Australians drink four times as much wine per capita as Americans, a habit that goes back to the introduction of vinifera vines in Australia in the late 18th century. "Australia still makes the best Australian wine in the world," Whale said, an amusing truism that once applied to California as well, where big, brawny cabernets, chardonnays and zinfandels could easily be picked out in comparative tastings of various countries' wines. Advanced technique and preference for lighter wines changed things on our West Coast, but some Australian wineries are still turning out blockbusters when a slightly more elegant style would attract more favorable attention. Australian wine, however, can be as good as any, and a great bargain despite the distance it travels. Of the dozen that Whale presented, three stood out as rare taste and quality for the money.

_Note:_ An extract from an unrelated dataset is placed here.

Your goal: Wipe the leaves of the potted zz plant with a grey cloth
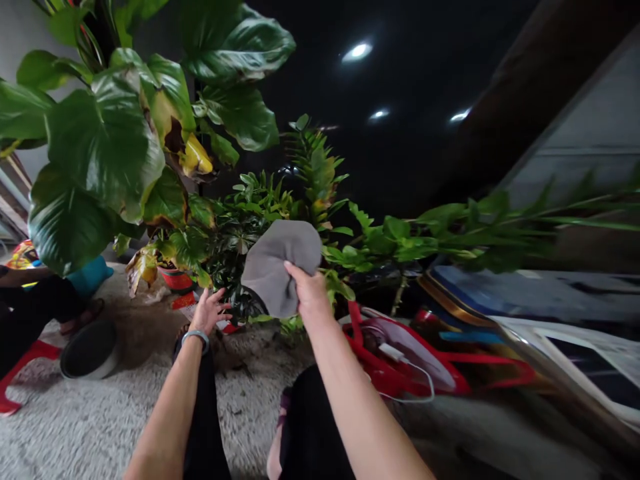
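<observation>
My right hand (311, 292) grips a grey cap-shaped cloth piece (275, 257) by its right side, thumb lying on top. The cloth is rounded and creased, with a dark curved edge at its lower left. It is held up in front of the leafy plants. Left of it, apart from the cloth, my left hand (210, 312) is held out with its fingers spread and nothing in it. A band circles that wrist. Behind the left fingers lie red and white packets (185, 302) on the ground, partly covered.
A large-leaved plant (105, 140) rises at left above a red pot (176, 279). A dark round tub (90, 350) stands near another person's legs (35, 320). At right are a red basket (400, 380) with a white cable (431, 383) and a table holding a tablet (595, 367).
</observation>
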A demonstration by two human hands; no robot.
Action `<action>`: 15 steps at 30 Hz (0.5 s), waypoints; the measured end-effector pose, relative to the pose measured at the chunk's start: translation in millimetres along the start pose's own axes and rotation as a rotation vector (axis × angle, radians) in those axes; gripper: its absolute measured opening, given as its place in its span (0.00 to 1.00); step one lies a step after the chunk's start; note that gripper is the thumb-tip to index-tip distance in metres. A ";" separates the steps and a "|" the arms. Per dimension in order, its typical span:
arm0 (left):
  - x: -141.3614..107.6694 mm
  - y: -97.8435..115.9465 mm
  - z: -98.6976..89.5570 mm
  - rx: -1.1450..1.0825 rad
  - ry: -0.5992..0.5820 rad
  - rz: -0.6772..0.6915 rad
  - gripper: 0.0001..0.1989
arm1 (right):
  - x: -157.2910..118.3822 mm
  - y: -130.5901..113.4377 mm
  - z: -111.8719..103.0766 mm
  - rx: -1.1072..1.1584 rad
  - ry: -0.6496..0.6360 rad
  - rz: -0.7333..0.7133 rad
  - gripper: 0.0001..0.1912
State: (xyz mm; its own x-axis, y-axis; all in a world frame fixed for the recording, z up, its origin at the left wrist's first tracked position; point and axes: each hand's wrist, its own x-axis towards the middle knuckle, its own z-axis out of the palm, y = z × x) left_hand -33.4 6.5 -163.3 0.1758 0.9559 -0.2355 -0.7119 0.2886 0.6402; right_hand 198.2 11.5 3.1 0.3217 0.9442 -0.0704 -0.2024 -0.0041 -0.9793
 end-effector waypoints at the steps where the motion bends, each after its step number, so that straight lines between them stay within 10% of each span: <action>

The first was an '83 marsanne made by Michelton, in Victoria. Marsanne is one of the grapes used in the Rho ne Valley for the rich, long-lived, powerful white Hermitage, the other grape being roussanne. This unblended Aussie version had an intense bouquet, good body and a long complicated finish. It was balanced to last, with good acid, and priced at about $6 -- a deal when one is accustomed to paying more for lesser quality chardonnays from all over the world.
Another good Australian wine was the '82 shiraz-cabernet blend by Krondorf, from the Barossa Valley. Blending syrah (or shiraz) with cabernet is an Australian peculiarity, with fine results. The Krondorf was 60 percent shiraz, 40 percent cab. It personified what is drolly called in the trade a "sweaty saddle" nose, which should require no explanation. (If you've always wondered what that meant, go buy a bottle of Krondorf and find out.) The smell dissipated after some time in the glass; the wine was full-bodied and cheap at $5 a bottle.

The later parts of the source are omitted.